Вокруг начищенного до блеска самовара, который все время гудел, были расставлены прелестные синие чашки старинного датского фарфора — точно такие, как те восемь, что стоят у мамы в шкафу, ну те, что она получила в наследство от бабушки. Лицо тети было все время повернуто боком, и я видела большую серьгу, которая сверкала между кружевными оборками чепца. Мне показалось, что старомодный самовар, похожий на вазу или скорее даже на урну, чем-то ее напоминает, особенно если долго глядеть на благородный контур ее твердого подбородка. Тетя и самовар как бы связаны друг с другом с незапамятных времен, чуть ли не с сотворения мира… Порой разговор затихал, и в комнате воцарялась тишина, словно там никого не было, самовар вздыхал и шипел, точно так же, как тетя, когда она говорила, подчеркивая свое изысканное датское произношение: „Унаследовано, унаследовано“… А самовар пыхтел: „Ситтов, фон Ситтов“ — и у меня сразу всплыло в памяти все то, что ты, мама, мне рассказывала о датчанине Ситтове, который был дипломатом в Брюсселе…»
— Вот девчонка! Это у нее в крови, — рассмеялся доктор.
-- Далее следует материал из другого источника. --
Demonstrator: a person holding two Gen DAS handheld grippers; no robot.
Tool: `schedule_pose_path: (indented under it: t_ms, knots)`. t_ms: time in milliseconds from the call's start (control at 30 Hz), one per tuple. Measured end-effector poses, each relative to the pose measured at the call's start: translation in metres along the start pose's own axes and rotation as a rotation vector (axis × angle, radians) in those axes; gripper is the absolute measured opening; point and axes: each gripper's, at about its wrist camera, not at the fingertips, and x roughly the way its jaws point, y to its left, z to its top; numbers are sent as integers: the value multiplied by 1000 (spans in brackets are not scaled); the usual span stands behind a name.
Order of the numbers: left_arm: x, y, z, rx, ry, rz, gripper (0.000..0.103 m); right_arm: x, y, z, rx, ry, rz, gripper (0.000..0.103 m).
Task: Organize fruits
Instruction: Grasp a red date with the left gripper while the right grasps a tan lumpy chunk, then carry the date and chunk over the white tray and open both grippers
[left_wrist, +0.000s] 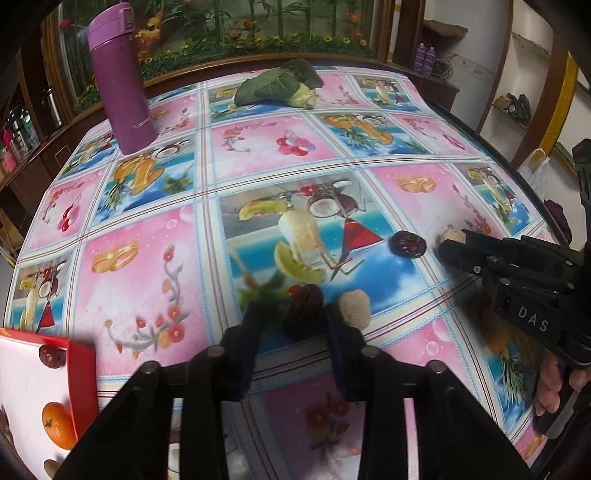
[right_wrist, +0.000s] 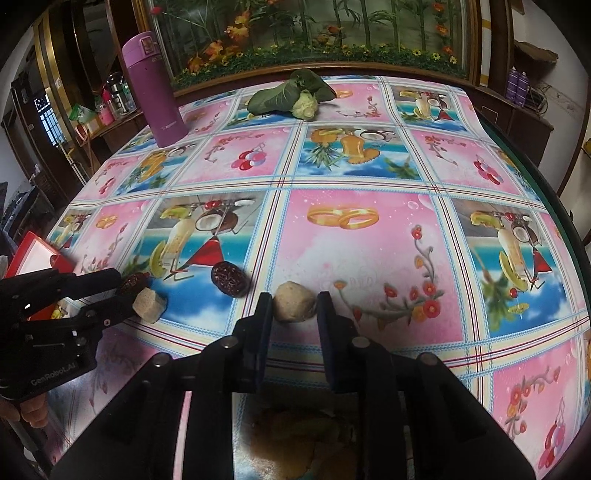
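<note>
Dates and pale lumps on patterned tablecloth (right_wrist: 369, 162). Left gripper (left_wrist: 291, 317) pinches a dark date (left_wrist: 303, 308), a beige lump (left_wrist: 355, 307) just beside; right gripper (right_wrist: 294, 308) clamps a tan lump (right_wrist: 294, 306). A loose date (right_wrist: 228, 278) lies between; red box (left_wrist: 79, 369) holds an orange (left_wrist: 57, 424).

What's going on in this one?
A person with a gripper in each hand is sorting small fruits on a table with a patterned cloth. The right gripper is shut on a tan fruit. The left gripper brackets a dark red date, a tan lump just beside it. Another date lies between them. A red-rimmed box holds an orange.
</note>
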Motion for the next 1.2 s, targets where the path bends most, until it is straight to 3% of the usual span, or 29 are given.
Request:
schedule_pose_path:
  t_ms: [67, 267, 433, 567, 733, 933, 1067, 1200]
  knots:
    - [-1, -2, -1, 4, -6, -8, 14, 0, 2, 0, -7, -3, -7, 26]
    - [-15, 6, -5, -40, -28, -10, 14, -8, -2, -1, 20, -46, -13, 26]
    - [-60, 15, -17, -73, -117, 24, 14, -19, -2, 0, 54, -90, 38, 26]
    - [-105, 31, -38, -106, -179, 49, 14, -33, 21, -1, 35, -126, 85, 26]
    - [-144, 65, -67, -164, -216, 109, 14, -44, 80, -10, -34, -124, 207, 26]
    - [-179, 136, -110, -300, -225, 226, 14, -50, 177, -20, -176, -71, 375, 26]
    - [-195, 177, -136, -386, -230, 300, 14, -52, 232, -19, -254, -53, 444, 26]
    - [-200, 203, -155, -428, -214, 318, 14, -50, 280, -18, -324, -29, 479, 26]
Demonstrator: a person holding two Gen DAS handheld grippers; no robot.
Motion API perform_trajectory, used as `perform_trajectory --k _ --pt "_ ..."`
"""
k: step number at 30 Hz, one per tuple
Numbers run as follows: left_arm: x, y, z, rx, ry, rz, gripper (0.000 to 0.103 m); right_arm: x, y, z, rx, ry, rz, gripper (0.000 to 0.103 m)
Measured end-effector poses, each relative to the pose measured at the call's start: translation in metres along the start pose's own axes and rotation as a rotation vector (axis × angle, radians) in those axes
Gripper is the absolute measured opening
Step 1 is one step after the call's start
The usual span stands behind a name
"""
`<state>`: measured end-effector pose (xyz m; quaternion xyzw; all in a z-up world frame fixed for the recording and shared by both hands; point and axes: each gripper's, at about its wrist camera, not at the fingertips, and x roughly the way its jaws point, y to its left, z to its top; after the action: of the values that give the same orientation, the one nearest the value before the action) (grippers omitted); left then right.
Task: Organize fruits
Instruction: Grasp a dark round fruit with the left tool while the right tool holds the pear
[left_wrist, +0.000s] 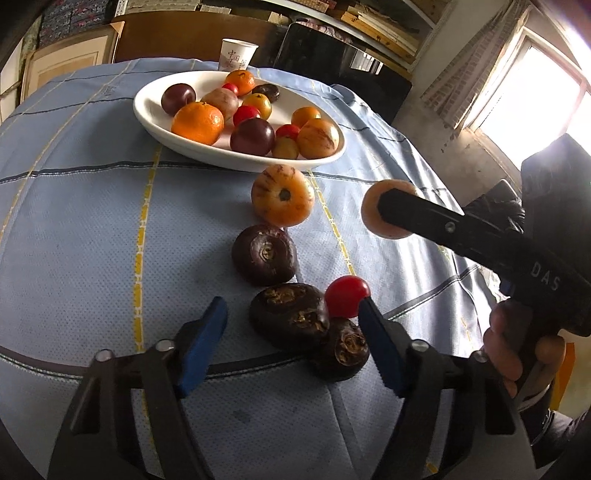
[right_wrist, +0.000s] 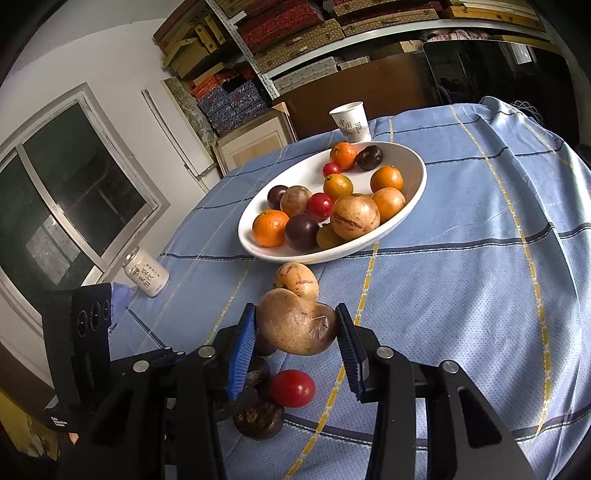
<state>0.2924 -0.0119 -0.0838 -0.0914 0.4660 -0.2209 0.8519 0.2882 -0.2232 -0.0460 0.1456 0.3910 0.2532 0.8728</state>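
A white oval plate (left_wrist: 147, 110) (right_wrist: 417, 192) holds several fruits: oranges, dark plums, red tomatoes and striped tan melons. In front of it on the blue cloth lie a striped tan fruit (left_wrist: 282, 194) (right_wrist: 295, 282), three dark water chestnuts (left_wrist: 264, 254) (left_wrist: 290, 315) (left_wrist: 341, 350) and a red tomato (left_wrist: 347, 297) (right_wrist: 291, 387). My left gripper (left_wrist: 291, 306) straddles the two nearest chestnuts. Its right pad is at the tomato's edge and its left pad stands clear. My right gripper (right_wrist: 295, 312) is shut on a tan fruit (right_wrist: 299, 325) (left_wrist: 388, 210), held above the cloth.
A paper cup (left_wrist: 238, 53) (right_wrist: 351, 120) stands behind the plate. A white can (right_wrist: 146, 275) sits near the table's left edge. Shelves of boxes and a dark chair line the back. A hand (left_wrist: 513, 343) holds the right gripper's handle.
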Motion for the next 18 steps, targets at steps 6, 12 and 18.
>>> perform_trajectory --k 6,12,18 --pt "0.003 0.004 -0.001 -0.013 0.015 -0.014 0.044 0.000 -0.001 0.000 0.002 0.000 -0.001 0.043" --pt "-0.003 0.005 -0.003 -0.011 -0.011 0.007 0.044 -0.002 0.000 0.000 0.002 -0.005 -0.006 0.043" --pt "-0.018 -0.001 -0.003 0.025 -0.072 0.058 0.044 -0.002 0.001 -0.001 -0.012 -0.012 -0.015 0.043"
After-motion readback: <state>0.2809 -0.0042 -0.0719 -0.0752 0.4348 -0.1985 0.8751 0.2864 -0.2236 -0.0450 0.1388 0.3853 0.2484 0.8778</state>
«…Тетя явно не торопилась познакомить меня с дядей. Поэтому, когда йомфру Йёргенсен понесла поднос с чаем в соседнюю комнату, где мужчины играли в карты, я спросила, нельзя ли мне тоже с ней пойти.
— Ну конечно, дитя мое. Было бы несправедливо испытывать дольше твое терпение! А потом, йомфру Йёргенсен, отведите нашу маленькую путешественницу в ее комнату, позаботьтесь о том, чтобы ее накормили, и пусть она ляжет спать.
Но я заметила, что она тут же повернула абажур и затемнила ту часть комнаты, где мне надо было пройти, но только потом я поняла, зачем она это сделала.
— Что такое? Кто это? — удивился дядя.
Ты бы только посмотрела, мама, как он на меня глядел. Он так похож на тебя, мама, особенно глаза и лоб, что я бросилась ему на шею.
Он не сводил с меня глаз; вытянув руки, он удерживал меня перед собой.
— Вылитая тетя Элеунуре, просто вылитая! Но… но только не воображай, пожалуйста, что ты такая же красавица, как она.
Вот как меня встретили.
Вскоре затем я уже лежала в постели в своей прелестной комнатке, обитой голубым штофом. Окна были задернуты занавесками с длинной бахромой, на печке стояла курильница, а йомфру Йёргенсен — подумай только! — назвала меня „фрекен“, чуть ли не собственноручно раздела и уложила на мягкие перины.